Tras una cita de Brecht y un chiste sobre el socialismo real, entre una puñalada a los teóricos del multiculturalismo y una revisión de "Matrix" hay mucho más, incluida alguna excesiva redundancia, en el libro de Zizek.
Pero su núcleo duro está aquí, en ésta reivindicación de una política de la verdad que intenta proponer nada menos que el problema del partido, desde una perspectiva desde luego privada de algún elemento arcaico, en el interior de la escena en la que actúan los nuevos movimientos sociales- y en particular aquél que desde Seattle en adelante se ha caracterizado como movimiento global. El "significante Lenin" viene así a coincidir con la política 'tout court', en "el sentido del Universal singular", identificada por tanto con aquella capacidad de relacionarse con la "totalidad de lo social" que es la que consiente reactivar la crítica del capitalismo y, como Zizek muestra de modo convincente en un cercano diálogo con las posiciones de Badiou, Rancière y Balibar, de la misma democracia.
No se puede negar, a mi juicio, que el análisis de Zizek capte a menudo el signo decisivo, tanto bajo el perfil exquisitamente teórico como en el indicar un conjunto de problemas y dificultades existentes en el interior del "movimiento global". En el ensordecedor silencio de esta extraña postguerra, "Repetir Lenin" resulta ser de hecho una útil y bienvenida provocación para todos nosotros, que formamos parte de aquel movimiento.

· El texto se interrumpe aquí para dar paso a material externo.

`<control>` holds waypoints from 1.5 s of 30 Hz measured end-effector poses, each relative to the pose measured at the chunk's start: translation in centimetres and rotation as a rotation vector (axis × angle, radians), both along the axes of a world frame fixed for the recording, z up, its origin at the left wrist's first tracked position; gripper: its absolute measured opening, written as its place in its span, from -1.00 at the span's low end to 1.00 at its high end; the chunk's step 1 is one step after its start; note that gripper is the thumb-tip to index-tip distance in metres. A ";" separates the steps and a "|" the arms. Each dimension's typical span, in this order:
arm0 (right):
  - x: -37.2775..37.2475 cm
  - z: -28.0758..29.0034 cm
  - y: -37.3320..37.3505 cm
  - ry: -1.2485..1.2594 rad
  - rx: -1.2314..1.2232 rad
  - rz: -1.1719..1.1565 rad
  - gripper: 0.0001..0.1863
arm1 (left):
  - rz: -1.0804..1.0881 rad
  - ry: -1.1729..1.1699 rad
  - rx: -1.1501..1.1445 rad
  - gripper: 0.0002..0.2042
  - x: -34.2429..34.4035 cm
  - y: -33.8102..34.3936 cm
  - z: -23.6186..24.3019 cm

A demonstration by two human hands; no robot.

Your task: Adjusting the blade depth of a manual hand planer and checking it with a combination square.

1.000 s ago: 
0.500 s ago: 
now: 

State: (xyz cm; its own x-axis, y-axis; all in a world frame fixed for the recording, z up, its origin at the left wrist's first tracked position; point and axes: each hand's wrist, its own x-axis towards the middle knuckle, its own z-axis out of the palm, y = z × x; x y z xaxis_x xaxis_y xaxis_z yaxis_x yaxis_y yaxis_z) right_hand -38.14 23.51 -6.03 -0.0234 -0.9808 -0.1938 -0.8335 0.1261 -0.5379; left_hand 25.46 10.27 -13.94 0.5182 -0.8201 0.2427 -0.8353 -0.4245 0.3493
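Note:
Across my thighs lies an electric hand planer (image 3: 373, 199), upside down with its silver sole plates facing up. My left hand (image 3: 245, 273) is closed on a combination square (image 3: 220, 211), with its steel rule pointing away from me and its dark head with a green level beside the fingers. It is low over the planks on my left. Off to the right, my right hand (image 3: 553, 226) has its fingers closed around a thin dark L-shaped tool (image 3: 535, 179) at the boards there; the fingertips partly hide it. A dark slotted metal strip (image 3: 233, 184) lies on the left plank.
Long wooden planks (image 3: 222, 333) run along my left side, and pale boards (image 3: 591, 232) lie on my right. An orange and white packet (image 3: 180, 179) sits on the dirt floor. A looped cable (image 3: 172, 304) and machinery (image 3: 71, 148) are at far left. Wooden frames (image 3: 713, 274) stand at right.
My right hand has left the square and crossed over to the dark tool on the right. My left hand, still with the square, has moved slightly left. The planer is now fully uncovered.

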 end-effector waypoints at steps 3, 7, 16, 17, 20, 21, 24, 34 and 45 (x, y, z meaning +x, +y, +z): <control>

Es oportuno todavía señalar que raramente el discurso de Zizek va realmente más allá del plano de la alusión y de la provocación. Y se muestra en particular bastante reticente sobre una serie de cuestiones de decisiva relevancia teórico-política.
De una parte, de hecho, su análisis de las cambiadas formas del capitalismo, conducido esencialmente a través de una comparación con las tesis de Rifkin sobre el "capitalismo cultural", se para en la descripción de las consecuencias que derivan para los estilos de vida y para las formas de propiedad, muestra ciertamente de manera eficaz como sea hoy el trabajo mismo el que "se configura cada vez más como lugar obsceno e indecente, que es necesario sustraer a la visibilidad pública", pero no hace nunca de verdad las cuentas con la cuestión, leninista en el fondo, de las transformaciones de la composición del "trabajo vivo" que les corresponde.
De la otra, lo que podemos llamar el "significante Seattle" es a menudo evocado por Zizek, de tanto en tanto con tonos algo despectivos, para indicar los límites de los nuevos movimientos sociales. Pero no ha investigado desde la perspectiva de hacer emerger el entrelazamiento de saberes y experiencias, de prácticas y de lenguajes que lo constituye y que ha renovado profundamente las condiciones materiales sobre las que se trata de pensar la política - y el mismo problema "leninista" del partido. Pese a ser potente y sugestivo en muchos de sus pasajes, el discurso de Zizek no escapa, así, al menos a ratos, al riesgo de resultar etéreo.
Traducción de A.J. Antón
*: Pueden seguirse las secuelas de aquél debate en los últimos trabajos (y entrevistas) de Ernesto Laclau (víd. "La Razón Populista", ed. FCE , 2005)(N.del T.)
**: teoría en todo caso "marxista-leninista" , o más precisamente la posición de la ortodoxa científica stalinista, el aciago DIAMAT. En qué medida se pueda considerar del propio Lenin es otro asunto, muy dudoso de todas formas (N. del T.)